Proposed in 1781 as a mathematical problem by the French mathematician Gaspard Monge, optimal transportation has been at a renewed focus of the scientific community in the last two decades and seen an enormous development. Striking connections to a number of mathematical fields have been established ranging from probability and economics to partial differential equations and Riemannian geometry, where optimal transport is used as a powerful and versatile tool.
This exploration led to the understanding that many phenomena in nature, society, and technology are actually realizing economical principles of optimal transport, e.g., of interacting agents, physical particles or more abstract information.
Stimulated by the collaboration of Prof. Giuseppe Savaré (Univ. Pavia, Italy), vigorous and prominent European scientist in the field, we are developing a three-year research program at TUM-IAS, which embraces classical topics of mathematical optimal transport, its new theoretical challenges, and opens up within TUM to innovative real-life problems in the natural sciences, technology, and society. Within the vast landscape of optimal transport, we will focus on optimal transport on non-smooth structure and more general concepts of optimal transport, e.g., along rate independent evolutions, and mean-field models, mean-field games, and inverse optimal transport. In view of the common ground in the theory of optimal transport, we expect that collaborative research arises naturally at various corners.
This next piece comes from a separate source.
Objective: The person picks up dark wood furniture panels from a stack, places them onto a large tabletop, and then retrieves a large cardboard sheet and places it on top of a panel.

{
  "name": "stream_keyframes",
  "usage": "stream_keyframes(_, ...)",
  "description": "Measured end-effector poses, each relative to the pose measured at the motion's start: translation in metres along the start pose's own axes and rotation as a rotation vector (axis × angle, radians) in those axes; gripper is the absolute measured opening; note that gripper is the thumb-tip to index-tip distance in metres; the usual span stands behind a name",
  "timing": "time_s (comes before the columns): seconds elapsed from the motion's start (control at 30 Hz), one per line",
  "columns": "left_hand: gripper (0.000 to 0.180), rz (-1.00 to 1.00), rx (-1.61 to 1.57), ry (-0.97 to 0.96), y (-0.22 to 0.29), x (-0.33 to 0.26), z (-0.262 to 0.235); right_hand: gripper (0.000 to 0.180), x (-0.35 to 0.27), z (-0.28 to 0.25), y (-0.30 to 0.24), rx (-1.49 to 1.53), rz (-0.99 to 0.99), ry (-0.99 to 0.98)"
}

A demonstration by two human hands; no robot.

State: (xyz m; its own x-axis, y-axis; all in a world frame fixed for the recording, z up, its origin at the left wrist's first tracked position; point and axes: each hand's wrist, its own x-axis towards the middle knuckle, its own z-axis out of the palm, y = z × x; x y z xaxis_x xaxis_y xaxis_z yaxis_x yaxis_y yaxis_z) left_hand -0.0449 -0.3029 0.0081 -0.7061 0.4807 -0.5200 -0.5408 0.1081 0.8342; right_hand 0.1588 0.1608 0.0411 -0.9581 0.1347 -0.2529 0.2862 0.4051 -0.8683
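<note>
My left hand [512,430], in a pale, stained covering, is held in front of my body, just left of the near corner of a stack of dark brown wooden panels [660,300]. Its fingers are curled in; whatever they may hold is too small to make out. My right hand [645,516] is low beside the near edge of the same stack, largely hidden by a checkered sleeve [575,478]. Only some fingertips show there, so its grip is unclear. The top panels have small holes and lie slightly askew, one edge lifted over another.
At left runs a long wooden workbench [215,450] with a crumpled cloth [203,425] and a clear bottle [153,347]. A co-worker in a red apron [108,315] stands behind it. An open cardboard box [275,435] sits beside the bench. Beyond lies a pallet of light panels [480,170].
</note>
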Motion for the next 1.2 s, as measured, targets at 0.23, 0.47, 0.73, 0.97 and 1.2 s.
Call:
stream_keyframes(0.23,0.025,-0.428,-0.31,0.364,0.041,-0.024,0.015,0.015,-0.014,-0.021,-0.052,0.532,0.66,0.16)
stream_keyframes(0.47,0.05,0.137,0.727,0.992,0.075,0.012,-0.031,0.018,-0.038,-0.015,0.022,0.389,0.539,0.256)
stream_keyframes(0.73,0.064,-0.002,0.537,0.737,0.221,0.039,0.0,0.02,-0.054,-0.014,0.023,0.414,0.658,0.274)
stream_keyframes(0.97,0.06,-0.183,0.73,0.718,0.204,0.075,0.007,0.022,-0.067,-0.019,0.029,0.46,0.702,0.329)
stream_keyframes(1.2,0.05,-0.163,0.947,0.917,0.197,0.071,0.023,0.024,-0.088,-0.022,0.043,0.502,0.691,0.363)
In particular, we can foresee potential interactions and breakthroughs where optimal transport, mean-field optimal control, and mean-field games are defined over non-smooth structures (e.g., possibly evolving networks), leading to the necessity of clarifying the interplay between dynamics, topology, and geometry.
This research program aims at realizing one of the most relevant scientific activities in the mathematical theory of optimal transport for the next years in Europe.